Ukraine's first lady Olena Zelenska, highlighting the civilian victims of war in her country, implored Congress to provide additional weapons and air defense systems to Ukraine as Russia's invasion heads into its sixth month.
"You help us and your help is very strong," Zelenska said in a rare address by a first lady to U.S. lawmakers on Wednesday, via a translator. "While Russia kills, America saves, and you should know about it. But unfortunately, the war is not over."
Zelenska arrived at the Capitol Visitors Center Congressional Auditorium with House Speaker Nancy Pelosi shortly after 11 a.m. on Wednesday. Pelosi introduced her, stating the Congress is "honored" to welcome her from the war zone.
Zelenska's remarks came as Vladimir Putin's forces ramp up attacks and missile strikes on Ukraine's eastern and southern regions.

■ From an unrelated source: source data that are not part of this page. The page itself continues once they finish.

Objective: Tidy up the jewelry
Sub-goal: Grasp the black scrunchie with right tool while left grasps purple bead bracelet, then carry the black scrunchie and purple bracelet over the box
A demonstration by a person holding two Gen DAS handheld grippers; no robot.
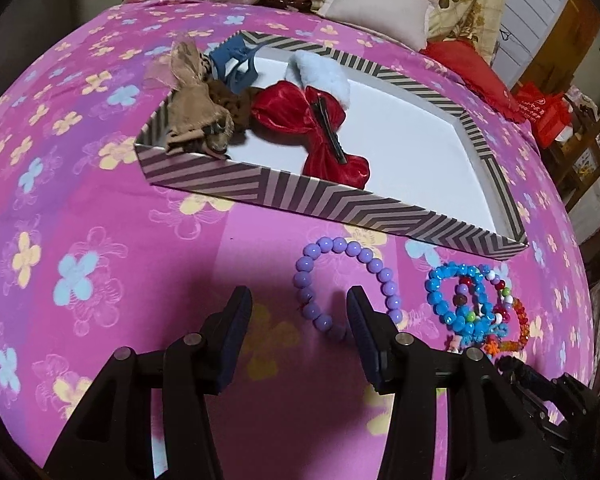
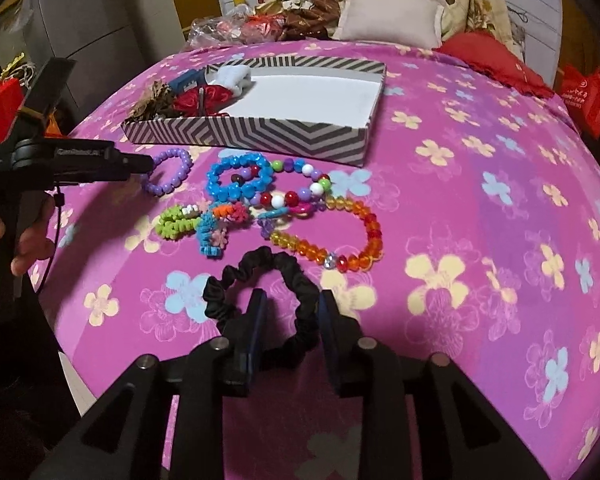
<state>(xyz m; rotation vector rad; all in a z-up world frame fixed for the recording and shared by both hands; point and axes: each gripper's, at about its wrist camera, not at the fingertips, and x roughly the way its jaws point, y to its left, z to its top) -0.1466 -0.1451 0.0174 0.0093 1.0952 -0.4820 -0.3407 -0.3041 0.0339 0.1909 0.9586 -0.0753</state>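
Black scrunchie (image 2: 260, 296) between right gripper (image 2: 293, 312) open jaws.

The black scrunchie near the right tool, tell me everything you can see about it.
The black scrunchie is a ruffled ring of satin-looking fabric lying flat on the pink flowered bedspread. The open right tool straddles its near right side, one finger inside the loop, one outside. It lies apart from the orange bead bracelet.

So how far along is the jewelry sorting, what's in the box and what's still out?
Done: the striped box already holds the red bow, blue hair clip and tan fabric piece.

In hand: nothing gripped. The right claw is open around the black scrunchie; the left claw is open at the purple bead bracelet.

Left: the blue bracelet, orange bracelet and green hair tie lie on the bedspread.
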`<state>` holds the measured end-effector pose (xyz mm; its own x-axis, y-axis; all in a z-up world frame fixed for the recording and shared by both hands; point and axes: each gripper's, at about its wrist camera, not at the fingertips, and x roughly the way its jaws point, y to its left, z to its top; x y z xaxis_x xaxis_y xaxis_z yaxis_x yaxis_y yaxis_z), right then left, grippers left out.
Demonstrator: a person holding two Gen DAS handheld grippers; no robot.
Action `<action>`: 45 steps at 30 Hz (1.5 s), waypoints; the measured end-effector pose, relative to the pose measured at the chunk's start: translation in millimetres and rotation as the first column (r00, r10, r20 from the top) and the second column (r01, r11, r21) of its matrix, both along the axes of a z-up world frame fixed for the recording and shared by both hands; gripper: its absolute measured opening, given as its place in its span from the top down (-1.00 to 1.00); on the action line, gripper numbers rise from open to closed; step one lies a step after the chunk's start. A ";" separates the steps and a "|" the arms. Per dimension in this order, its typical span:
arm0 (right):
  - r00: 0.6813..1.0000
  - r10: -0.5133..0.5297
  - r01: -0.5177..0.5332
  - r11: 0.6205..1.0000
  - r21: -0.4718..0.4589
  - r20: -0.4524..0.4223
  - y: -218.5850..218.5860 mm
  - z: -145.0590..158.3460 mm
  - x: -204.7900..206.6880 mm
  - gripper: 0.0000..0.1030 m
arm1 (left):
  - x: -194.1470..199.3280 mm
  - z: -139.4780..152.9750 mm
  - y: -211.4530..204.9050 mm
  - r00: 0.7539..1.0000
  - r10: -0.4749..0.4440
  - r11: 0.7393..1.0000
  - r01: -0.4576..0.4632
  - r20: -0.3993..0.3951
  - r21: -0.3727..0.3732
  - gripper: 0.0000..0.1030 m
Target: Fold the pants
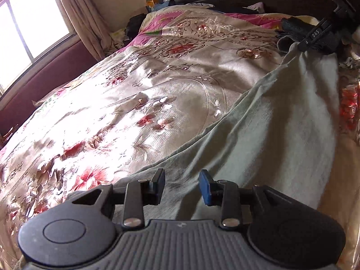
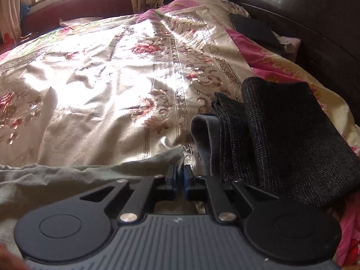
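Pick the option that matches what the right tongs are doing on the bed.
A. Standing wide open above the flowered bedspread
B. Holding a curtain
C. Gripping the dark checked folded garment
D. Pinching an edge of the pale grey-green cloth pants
D: in the right wrist view the right tongs have their pads closed on a raised edge of the pale grey-green cloth pants, while the dark checked folded garment lies untouched beside them.

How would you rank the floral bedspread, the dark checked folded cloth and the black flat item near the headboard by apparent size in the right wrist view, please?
1. Floral bedspread.
2. Dark checked folded cloth.
3. Black flat item; farther away, so true size unsure.
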<state>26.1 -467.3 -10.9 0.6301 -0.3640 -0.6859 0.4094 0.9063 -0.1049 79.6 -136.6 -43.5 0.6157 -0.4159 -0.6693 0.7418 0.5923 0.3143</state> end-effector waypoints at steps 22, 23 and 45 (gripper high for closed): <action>0.693 0.682 -0.697 0.717 0.027 -0.233 174.8 -36.9 103.0 1.00 | 45.8 3.7 24.7 0.996 0.022 1.000 -0.021 0.081 -0.016 0.12; 0.712 0.663 -0.677 0.736 0.024 -0.232 171.6 -37.2 106.6 1.00 | 41.3 6.4 26.2 0.995 0.020 0.999 -0.017 0.094 -0.038 0.12; 0.848 0.515 -0.516 0.856 0.024 -0.127 154.2 -34.1 88.9 0.92 | 32.7 -12.4 7.3 0.997 0.077 0.997 -0.078 0.025 0.021 0.10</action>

"Usually the wives of the president are exclusively engaged in peaceful affairs -- education, human rights, equality, accessibility -- and maybe you expected from me to speak on those topics," she said. "But how can I talk about them when an unprovoked, invasive terrorist war is being waged against my country?"
"Russia is destroying our people," she said.
The first lady spoke about the conflict's toll on women and children. She has been separated from her husband, Ukrainian President Volodymyr Zelenskyy, for much of the time since the war broke out in February.
She told lawmakers she wanted to address them not just as politicians but as mothers, fathers, sons and daughters as she displayed images of some of the children killed in the conflict -- including a 4-year-old named Liza who was killed in a Russian missile strike in the city of Vinnytsia last week.
While the slideshow of war casualties played behind her, Zelenska told lawmakers: "Those are Russia's 'hunger games' — hunting for peaceful people in peaceful cities of Ukraine."
A photograph of Liza's stroller on the ground after the attack was shown to lawmakers on the screen behind Zelenska.
"I'm asking for air defense systems in order for rockets not to kill children in their strollers, in order for rockets not to destroy children's rooms and kill entire families," she said.
Lawmakers in May passed a $40 billion aid package to Ukraine for military and economic assistance.
Sen. Bill Cassidy, R-La., told pool reporters that Zelenska's presentation was "incredibly powerful" and paused to gather his thoughts before saying how difficult it was to see photos of "dead, maimed children."
Zelenska made many stops in Washington this week, holding meetings with high-profile officials including Secretary of State Antony Blinken and U.S. Agency for International Development Administrator Samantha Power.
On Tuesday, she met with U.S. first lady Jill Biden at the White House for a bilateral meeting.
President Zelesnkyy said on Tuesday he expects from his wife's visit "significant results for Ukraine in cooperation with America. It is important right now."
"I really believe that it will be heard by those on whom decision-making in the U.S. depends," Zelenskyy said of his wife's address to Congress.
Zelenskyy addressed U.S. lawmakers himself virtually in March, receiving a standing ovation after invoking Pearl Harbor in his plea for additional military aid.